*EXERCISE DESCRIPTION:*
Could you repeat every entry below word for word, leaving out the pictures?

Dataset excerpts
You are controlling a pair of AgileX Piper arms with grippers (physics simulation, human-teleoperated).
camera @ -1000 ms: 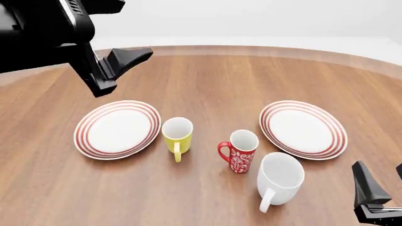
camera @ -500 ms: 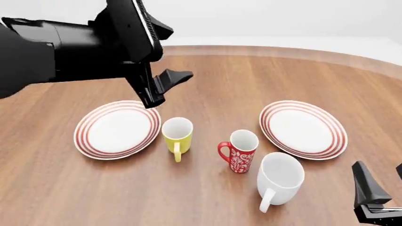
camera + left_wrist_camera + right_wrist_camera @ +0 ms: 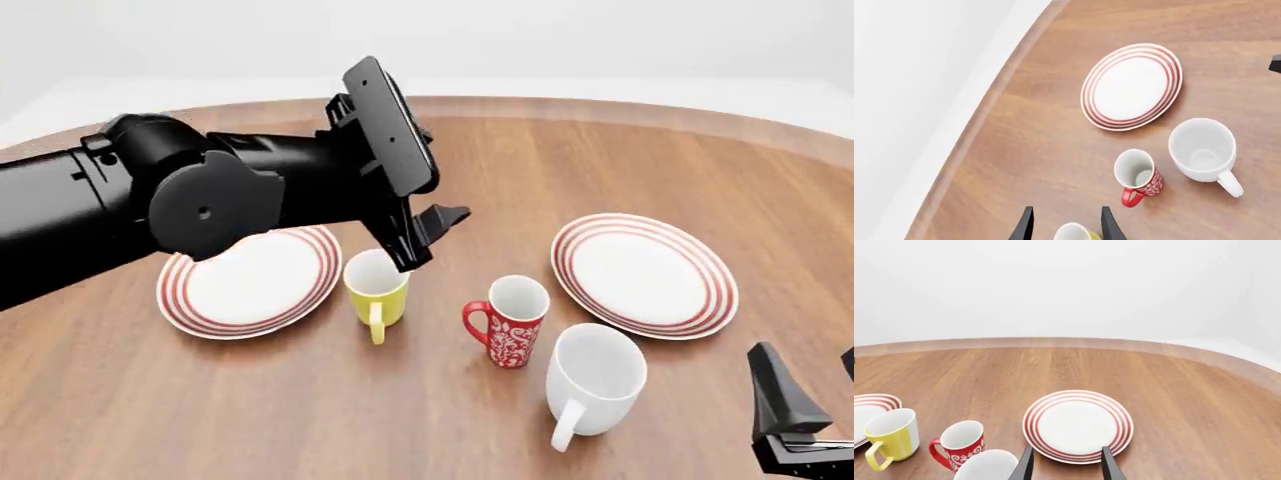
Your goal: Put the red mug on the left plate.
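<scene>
Three mugs: I see the red mug, a yellow mug and a white mug standing in a loose row on the wooden surface.
Red mug, position: it stands on the bare wood between the two plates, just beside the white mug and near the yellow one; it is not on either plate.
Red mug, orientation: upright, long axis vertical, mouth up; in the front view its loop handle points toward the yellow mug.
Red mug, look: glossy red with a white floral pattern, white inside; I can read no writing on it.
Left plate: round, white, red concentric rings at the rim; my left arm hides part of it.
Right plate: a match for the first, lying beyond the white mug.
Left gripper: black fingers spread apart, holding nothing, poised just above the yellow mug.
Right gripper: fingers parted, holding nothing, low at the near right edge, well apart from the red mug.
</scene>
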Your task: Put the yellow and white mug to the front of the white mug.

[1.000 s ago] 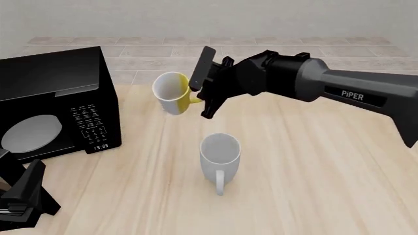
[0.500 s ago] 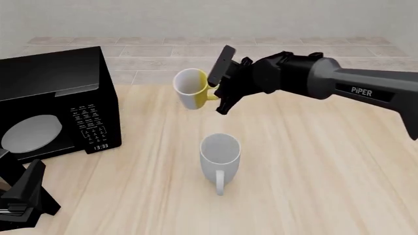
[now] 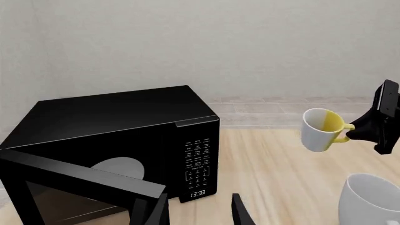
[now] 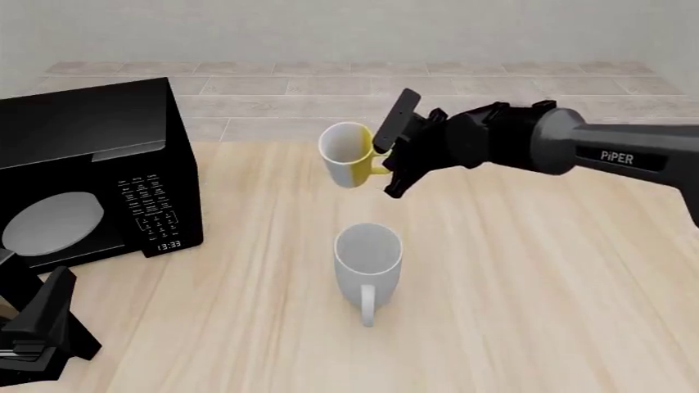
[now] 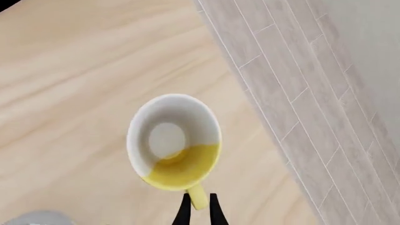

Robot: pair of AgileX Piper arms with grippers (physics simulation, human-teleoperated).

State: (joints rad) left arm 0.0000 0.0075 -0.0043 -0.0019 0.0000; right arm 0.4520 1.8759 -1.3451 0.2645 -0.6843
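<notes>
We see the right gripper [image 4: 385, 168] clamped on the handle of the yellow mug [image 4: 349, 155], holding it in the air near the tabletop's [image 4: 525, 270] far edge, beyond the white mug [image 4: 368, 260]. The fingers hide most of the handle. The left gripper [image 4: 38, 327] sits at the near left corner by the microwave [image 4: 93, 172], its fingers apart, tips cut off.

Wooden table [image 4: 525, 270] bears microwave [image 4: 93, 176], white mug [image 4: 368, 260].
</notes>
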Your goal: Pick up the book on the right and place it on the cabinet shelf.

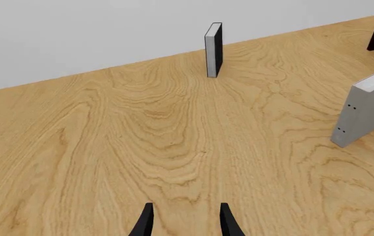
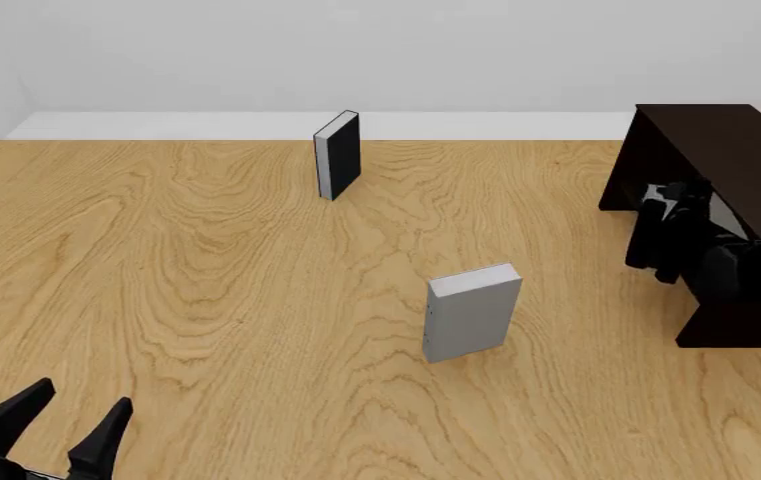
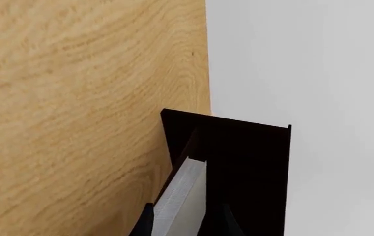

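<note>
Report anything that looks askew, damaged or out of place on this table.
Nothing looks damaged or spilled. The black book and the chunky grey book both stand upright on the table, apart from each other. The right pincer holds the thin grey book at the dark cabinet. The left pincer is open and holds nothing.

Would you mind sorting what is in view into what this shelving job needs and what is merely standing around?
Needed:
- grey book, clamped in the right gripper
- dark cabinet

Standing around:
- black-covered book, upright
- chunkier grey book, upright mid-table
- left gripper, open, idle
</note>
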You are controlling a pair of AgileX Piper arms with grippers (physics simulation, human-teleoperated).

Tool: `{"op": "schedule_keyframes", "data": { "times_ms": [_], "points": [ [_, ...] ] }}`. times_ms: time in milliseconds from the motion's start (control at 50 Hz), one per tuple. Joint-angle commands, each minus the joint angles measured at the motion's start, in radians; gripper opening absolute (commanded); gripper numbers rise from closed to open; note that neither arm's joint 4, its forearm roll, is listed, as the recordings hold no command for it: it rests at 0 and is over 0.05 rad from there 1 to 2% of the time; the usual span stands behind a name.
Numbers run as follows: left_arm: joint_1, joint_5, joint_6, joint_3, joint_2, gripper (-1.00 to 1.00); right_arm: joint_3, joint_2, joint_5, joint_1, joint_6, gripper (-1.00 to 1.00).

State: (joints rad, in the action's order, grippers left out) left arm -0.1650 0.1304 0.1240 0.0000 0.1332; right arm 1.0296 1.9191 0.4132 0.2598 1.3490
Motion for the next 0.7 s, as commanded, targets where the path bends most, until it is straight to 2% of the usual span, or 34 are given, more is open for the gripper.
{"op": "schedule_keyframes", "data": {
  "times_ms": [20, 160, 700],
  "points": [
    [-0.006, 0.022, 0.0, 0.0, -0.03, 1.0, -0.022, 0.035, -0.028, 0.13, -0.01, 1.0],
    [-0.007, 0.021, 0.001, 0.0, -0.03, 1.0, -0.005, 0.017, -0.037, 0.083, -0.023, 1.0],
    [-0.008, 0.027, 0.0, 0.0, -0.036, 1.0, 0.036, -0.011, -0.072, 0.021, -0.019, 1.0]
  ]
}}
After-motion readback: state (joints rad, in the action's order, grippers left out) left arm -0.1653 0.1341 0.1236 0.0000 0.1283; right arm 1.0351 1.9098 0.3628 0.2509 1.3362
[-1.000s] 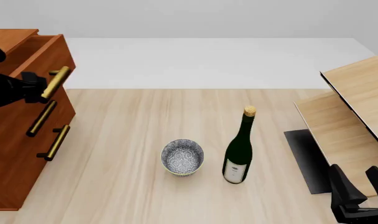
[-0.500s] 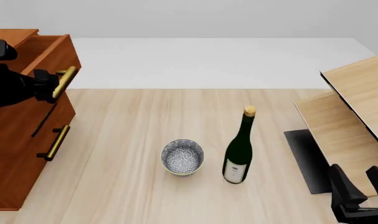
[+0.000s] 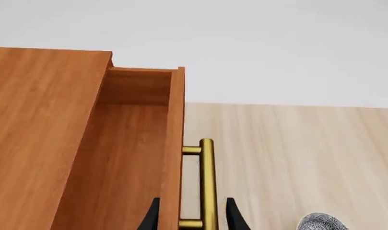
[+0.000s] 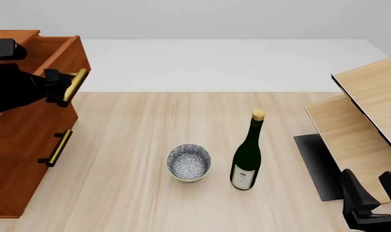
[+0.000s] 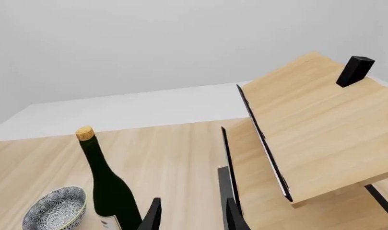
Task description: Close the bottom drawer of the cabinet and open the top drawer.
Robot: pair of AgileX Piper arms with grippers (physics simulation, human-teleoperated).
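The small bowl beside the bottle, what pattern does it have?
The bowl has a fine blue-and-white speckled pattern, clearest in the front view.

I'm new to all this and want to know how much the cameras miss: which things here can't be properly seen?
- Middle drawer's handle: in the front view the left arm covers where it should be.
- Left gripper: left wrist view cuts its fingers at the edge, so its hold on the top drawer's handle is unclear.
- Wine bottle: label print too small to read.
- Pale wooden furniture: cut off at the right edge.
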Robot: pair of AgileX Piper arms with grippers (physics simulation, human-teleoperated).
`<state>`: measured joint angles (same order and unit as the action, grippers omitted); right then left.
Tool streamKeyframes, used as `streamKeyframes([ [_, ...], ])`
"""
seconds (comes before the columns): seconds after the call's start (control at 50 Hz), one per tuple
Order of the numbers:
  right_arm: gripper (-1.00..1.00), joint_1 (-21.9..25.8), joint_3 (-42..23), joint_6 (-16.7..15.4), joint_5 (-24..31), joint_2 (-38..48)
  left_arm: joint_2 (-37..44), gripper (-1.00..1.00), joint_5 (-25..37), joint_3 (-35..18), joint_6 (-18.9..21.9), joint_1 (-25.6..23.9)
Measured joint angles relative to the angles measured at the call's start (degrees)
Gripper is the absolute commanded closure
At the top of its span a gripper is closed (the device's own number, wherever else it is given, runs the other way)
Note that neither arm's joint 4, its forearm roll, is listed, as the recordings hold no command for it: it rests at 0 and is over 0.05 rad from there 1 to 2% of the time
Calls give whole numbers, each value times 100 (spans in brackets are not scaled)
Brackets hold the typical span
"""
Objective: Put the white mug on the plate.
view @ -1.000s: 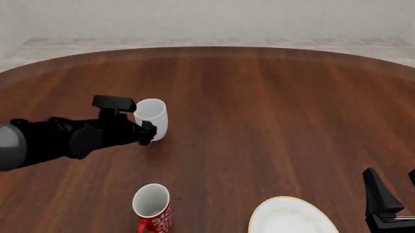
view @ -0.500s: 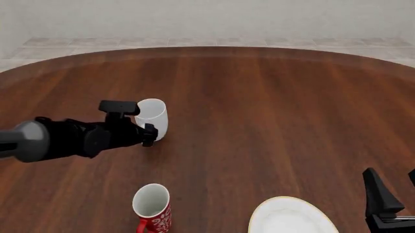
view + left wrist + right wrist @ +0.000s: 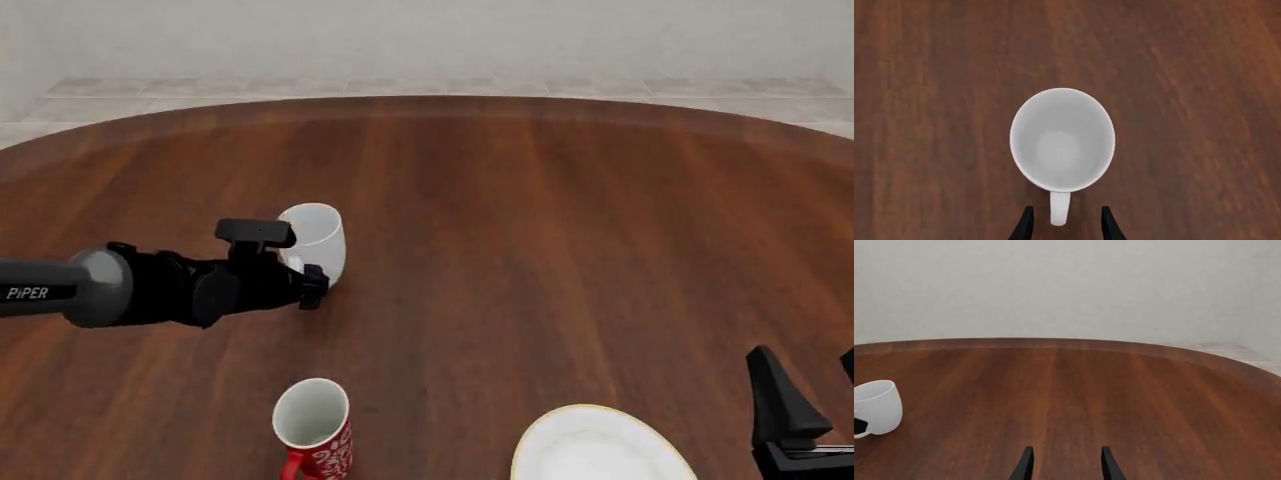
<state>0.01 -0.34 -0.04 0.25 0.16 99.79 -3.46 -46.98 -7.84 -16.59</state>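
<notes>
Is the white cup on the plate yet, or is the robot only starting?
Only starting. The white cup stands on the table, far from the plate. The left claw is open, its fingers either side of the cup's handle, not gripping yet. Gripping, lifting and carrying to the plate are left. The right claw waits open.

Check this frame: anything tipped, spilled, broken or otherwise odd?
Nothing stands out. The white mug and red mug stand upright and empty, the plate lies flat, and the left gripper has its jaws straddling the white mug's handle.
</notes>
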Motion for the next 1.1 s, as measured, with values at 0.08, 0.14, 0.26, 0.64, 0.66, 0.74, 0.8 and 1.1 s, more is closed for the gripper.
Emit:
streamKeyframes([
  [0.08, -100, 0, 0, 0, 0, 0, 78, -100, -17, -24, -4, 5],
  [0.14, -100, 0, 0, 0, 0, 0, 134, -100, -25, -41, -13, 3],
  [0.26, -100, 0, 0, 0, 0, 0, 233, -100, -39, -80, -24, -5],
  [0.64, -100, 0, 0, 0, 0, 0, 278, 100, -124, -72, -68, -22],
  [0.66, -100, 0, 0, 0, 0, 0, 264, 100, -125, -63, -66, -22],
  [0.74, -100, 0, 0, 0, 0, 0, 182, 100, -137, -11, -22, -17],
  [0.8, -100, 0, 0, 0, 0, 0, 79, 100, -137, 38, 53, -6],
  [1.1, -100, 0, 0, 1, 0, 0, -621, 100, 105, 265, 63, -168],
])
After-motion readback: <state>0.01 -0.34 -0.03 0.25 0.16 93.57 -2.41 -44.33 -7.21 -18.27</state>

*RESULT OF THE TASK:*
You are controlling a pair of AgileX Piper arms with grippers (physics simulation, human-teleoperated).
camera @ -1000 ms: 
camera @ -500 ms: 
camera + left_wrist_camera + right_wrist_camera @ +0 ms: 
Your goal: Put the red mug on the left plate.
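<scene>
Three mugs: I see the red mug, a yellow mug and a white mug standing in a loose row on the wooden surface.
Red mug, position: it stands on the bare wood between the two plates, just beside the white mug and near the yellow one; it is not on either plate.
Red mug, orientation: upright, long axis vertical, mouth up; in the front view its loop handle points toward the yellow mug.
Red mug, look: glossy red with a white floral pattern, white inside; I can read no writing on it.
Left plate: round, white, red concentric rings at the rim; my left arm hides part of it.
Right plate: a match for the first, lying beyond the white mug.
Left gripper: black fingers spread apart, holding nothing, poised just above the yellow mug.
Right gripper: fingers parted, holding nothing, low at the near right edge, well apart from the red mug.
</scene>
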Your task: Put the yellow and white mug to the front of the white mug.

[1.000 s ago] 
[0.500 s ago] 
[now] 
[now] 
[now] 

Robot: pair of AgileX Piper arms with grippers (physics simulation, human-teleoperated).

State: (joints rad) left arm 0.0000 0.0075 -0.0043 -0.0019 0.0000; right arm 0.4520 1.8759 -1.3451 0.2645 -0.6843
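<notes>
We see the right gripper [image 4: 385, 168] clamped on the handle of the yellow mug [image 4: 349, 155], holding it in the air near the tabletop's [image 4: 525, 270] far edge, beyond the white mug [image 4: 368, 260]. The fingers hide most of the handle. The left gripper [image 4: 38, 327] sits at the near left corner by the microwave [image 4: 93, 172], its fingers apart, tips cut off.

Wooden table [image 4: 525, 270] bears microwave [image 4: 93, 176], white mug [image 4: 368, 260].
</notes>
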Your goal: Pick up the book on the right and place it on the cabinet shelf.


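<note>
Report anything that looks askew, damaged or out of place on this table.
Nothing looks damaged or spilled. The black book and the chunky grey book both stand upright on the table, apart from each other. The right pincer holds the thin grey book at the dark cabinet. The left pincer is open and holds nothing.

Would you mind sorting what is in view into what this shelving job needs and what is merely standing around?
Needed:
- grey book, clamped in the right gripper
- dark cabinet

Standing around:
- black-covered book, upright
- chunkier grey book, upright mid-table
- left gripper, open, idle
</note>
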You are controlling a pair of AgileX Piper arms with grippers (physics simulation, human-teleoperated).

Tool: `{"op": "schedule_keyframes", "data": { "times_ms": [_], "points": [ [_, ...] ] }}`. times_ms: time in milliseconds from the motion's start (control at 50 Hz), one per tuple. Joint-angle commands, each minus the joint angles measured at the motion's start, in radians; gripper opening absolute (commanded); gripper numbers rise from closed to open; note that neither arm's joint 4, its forearm roll, is listed, as the recordings hold no command for it: it rests at 0 and is over 0.05 rad from there 1 to 2% of the time; the usual span stands behind a name.
Numbers run as follows: left_arm: joint_1, joint_5, joint_6, joint_3, joint_2, gripper (-1.00 to 1.00); right_arm: joint_3, joint_2, joint_5, joint_1, joint_6, gripper (-1.00 to 1.00).

State: (joints rad, in the action's order, grippers left out) left arm -0.1650 0.1304 0.1240 0.0000 0.1332; right arm 1.0296 1.9191 0.4132 0.2598 1.3490
Motion for the next 0.7 s, as commanded, targets where the path bends most, until it is straight to 2% of the usual span, or 34 are given, more is open for the gripper.
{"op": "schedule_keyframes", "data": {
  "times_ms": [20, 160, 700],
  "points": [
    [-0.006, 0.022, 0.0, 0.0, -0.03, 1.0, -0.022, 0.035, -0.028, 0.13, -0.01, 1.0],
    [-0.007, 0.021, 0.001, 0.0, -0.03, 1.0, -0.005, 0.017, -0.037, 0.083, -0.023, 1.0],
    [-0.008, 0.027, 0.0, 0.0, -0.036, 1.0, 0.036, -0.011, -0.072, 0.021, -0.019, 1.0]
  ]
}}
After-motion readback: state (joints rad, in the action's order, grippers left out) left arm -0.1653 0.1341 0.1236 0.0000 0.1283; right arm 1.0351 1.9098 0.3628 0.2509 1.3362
[-1.000s] 
[-0.500s] 
[+0.000s] 
[+0.000s] 
[+0.000s] 
Task description: Close the bottom drawer of the cabinet and open the top drawer.
Robot: pair of AgileX Piper arms with grippers (physics simulation, human-teleoperated).
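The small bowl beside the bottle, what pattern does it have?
The bowl has a fine blue-and-white speckled pattern, clearest in the front view.

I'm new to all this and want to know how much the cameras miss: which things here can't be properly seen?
- Middle drawer's handle: in the front view the left arm covers where it should be.
- Left gripper: left wrist view cuts its fingers at the edge, so its hold on the top drawer's handle is unclear.
- Wine bottle: label print too small to read.
- Pale wooden furniture: cut off at the right edge.
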Robot: pair of AgileX Piper arms with grippers (physics simulation, human-teleoperated).
`<state>`: measured joint angles (same order and unit as the action, grippers omitted); right then left.
Tool streamKeyframes, used as `streamKeyframes([ [_, ...], ])`
"""
seconds (comes before the columns): seconds after the call's start (control at 50 Hz), one per tuple
Order of the numbers:
  right_arm: gripper (-1.00..1.00), joint_1 (-21.9..25.8), joint_3 (-42..23), joint_6 (-16.7..15.4), joint_5 (-24..31), joint_2 (-38..48)
  left_arm: joint_2 (-37..44), gripper (-1.00..1.00), joint_5 (-25..37), joint_3 (-35..18), joint_6 (-18.9..21.9), joint_1 (-25.6..23.9)
Measured joint angles relative to the angles measured at the call's start (degrees)
Gripper is the absolute commanded closure
At the top of its span a gripper is closed (the device's own number, wherever else it is given, runs the other way)
Note that neither arm's joint 4, its forearm roll, is listed, as the recordings hold no command for it: it rests at 0 and is over 0.05 rad from there 1 to 2% of the time
Calls give whole numbers, each value times 100 (spans in brackets are not scaled)
Brackets hold the typical span
"""
Objective: Put the white mug on the plate.
view @ -1.000s: 
view @ -0.500s: 
view + left wrist + right wrist @ +0.000s: 
<state>0.01 -0.34 -0.04 0.25 0.16 99.79 -3.46 -46.98 -7.84 -16.59</state>
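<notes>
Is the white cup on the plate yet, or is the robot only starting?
Only starting. The white cup stands on the table, far from the plate. The left claw is open, its fingers either side of the cup's handle, not gripping yet. Gripping, lifting and carrying to the plate are left. The right claw waits open.

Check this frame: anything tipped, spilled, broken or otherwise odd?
Nothing stands out. The white mug and red mug stand upright and empty, the plate lies flat, and the left gripper has its jaws straddling the white mug's handle.
</notes>
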Motion for the next 1.1 s, as measured, with values at 0.08, 0.14, 0.26, 0.64, 0.66, 0.74, 0.8 and 1.1 s, more is closed for the gripper.
Emit:
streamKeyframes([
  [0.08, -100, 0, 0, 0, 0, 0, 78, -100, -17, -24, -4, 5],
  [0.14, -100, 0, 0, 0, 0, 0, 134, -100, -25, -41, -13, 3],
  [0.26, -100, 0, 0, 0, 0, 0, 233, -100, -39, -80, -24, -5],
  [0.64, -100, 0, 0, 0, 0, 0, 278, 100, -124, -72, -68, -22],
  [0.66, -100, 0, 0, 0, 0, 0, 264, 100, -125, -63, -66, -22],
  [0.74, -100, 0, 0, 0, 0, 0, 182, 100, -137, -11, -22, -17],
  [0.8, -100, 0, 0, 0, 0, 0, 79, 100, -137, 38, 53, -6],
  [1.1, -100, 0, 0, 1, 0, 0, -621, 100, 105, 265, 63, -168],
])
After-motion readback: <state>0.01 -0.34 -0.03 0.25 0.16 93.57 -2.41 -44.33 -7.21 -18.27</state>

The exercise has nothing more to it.